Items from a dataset
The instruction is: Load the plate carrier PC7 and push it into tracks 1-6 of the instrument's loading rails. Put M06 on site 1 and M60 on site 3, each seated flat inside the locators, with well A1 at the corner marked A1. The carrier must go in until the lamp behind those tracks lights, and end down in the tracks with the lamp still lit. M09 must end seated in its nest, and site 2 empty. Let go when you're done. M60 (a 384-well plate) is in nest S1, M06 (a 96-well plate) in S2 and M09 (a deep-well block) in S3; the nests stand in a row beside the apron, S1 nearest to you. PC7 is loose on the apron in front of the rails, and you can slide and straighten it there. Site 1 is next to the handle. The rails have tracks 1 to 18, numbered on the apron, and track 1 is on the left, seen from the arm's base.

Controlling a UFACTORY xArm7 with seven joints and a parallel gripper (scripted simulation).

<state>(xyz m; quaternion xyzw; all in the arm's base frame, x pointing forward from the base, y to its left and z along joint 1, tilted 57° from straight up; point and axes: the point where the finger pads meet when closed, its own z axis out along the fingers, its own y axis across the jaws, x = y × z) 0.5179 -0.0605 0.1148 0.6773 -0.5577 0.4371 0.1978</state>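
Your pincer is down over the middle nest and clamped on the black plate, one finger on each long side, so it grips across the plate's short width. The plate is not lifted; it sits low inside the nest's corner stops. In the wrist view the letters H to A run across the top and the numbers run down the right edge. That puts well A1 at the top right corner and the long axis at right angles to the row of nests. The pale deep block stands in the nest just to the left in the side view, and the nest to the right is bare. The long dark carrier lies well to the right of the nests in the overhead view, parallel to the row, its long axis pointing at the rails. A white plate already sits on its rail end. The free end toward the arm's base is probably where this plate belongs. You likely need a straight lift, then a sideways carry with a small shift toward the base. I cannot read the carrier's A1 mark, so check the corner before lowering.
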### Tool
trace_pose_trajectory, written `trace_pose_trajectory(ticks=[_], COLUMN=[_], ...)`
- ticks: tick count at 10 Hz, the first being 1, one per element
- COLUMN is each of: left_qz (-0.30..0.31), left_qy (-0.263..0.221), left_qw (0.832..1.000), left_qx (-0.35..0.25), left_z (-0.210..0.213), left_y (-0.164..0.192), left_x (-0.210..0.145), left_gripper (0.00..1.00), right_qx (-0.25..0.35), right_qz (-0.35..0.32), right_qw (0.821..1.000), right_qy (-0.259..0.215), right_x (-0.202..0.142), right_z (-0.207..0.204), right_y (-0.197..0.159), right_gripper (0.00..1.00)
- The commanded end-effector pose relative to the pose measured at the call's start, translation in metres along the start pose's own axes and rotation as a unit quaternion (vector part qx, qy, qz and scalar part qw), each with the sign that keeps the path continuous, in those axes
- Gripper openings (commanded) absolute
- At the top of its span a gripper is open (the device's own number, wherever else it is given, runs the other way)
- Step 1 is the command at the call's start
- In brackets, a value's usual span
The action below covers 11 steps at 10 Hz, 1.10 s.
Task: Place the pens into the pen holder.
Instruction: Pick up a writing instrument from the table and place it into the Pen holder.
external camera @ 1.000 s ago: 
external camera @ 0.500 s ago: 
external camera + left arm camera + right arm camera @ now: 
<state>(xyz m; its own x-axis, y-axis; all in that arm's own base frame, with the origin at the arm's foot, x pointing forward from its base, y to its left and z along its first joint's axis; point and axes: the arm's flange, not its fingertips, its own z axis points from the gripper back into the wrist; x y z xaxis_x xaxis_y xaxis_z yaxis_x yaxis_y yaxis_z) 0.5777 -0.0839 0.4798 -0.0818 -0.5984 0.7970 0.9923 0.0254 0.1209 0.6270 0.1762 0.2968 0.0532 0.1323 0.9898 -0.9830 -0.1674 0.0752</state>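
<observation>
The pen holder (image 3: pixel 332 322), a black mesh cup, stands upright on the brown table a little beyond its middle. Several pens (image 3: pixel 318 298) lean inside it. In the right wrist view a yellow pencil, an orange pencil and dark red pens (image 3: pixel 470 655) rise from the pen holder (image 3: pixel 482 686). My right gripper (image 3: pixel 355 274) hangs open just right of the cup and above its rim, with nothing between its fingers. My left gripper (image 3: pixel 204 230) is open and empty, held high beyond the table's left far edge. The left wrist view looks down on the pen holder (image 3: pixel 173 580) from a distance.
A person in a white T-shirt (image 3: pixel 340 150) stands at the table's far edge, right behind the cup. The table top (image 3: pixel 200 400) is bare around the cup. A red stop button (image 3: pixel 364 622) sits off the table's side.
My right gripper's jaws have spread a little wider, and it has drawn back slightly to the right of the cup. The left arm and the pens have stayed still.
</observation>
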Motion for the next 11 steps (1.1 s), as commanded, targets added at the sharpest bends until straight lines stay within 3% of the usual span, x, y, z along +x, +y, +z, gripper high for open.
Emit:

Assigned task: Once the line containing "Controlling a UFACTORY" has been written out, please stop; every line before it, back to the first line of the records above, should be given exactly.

Task response:
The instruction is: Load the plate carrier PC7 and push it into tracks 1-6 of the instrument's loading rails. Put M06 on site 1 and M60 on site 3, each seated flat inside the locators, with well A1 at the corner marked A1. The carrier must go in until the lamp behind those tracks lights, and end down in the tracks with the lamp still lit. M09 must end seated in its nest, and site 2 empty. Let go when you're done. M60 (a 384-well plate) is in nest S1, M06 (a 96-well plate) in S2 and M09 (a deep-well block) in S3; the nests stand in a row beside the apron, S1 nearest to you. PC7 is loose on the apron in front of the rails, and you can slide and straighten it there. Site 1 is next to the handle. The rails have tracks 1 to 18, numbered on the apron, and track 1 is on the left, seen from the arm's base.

Controlling a UFACTORY xArm7 with seven joints and a parallel gripper (scripted simulation).

That concludes the answer.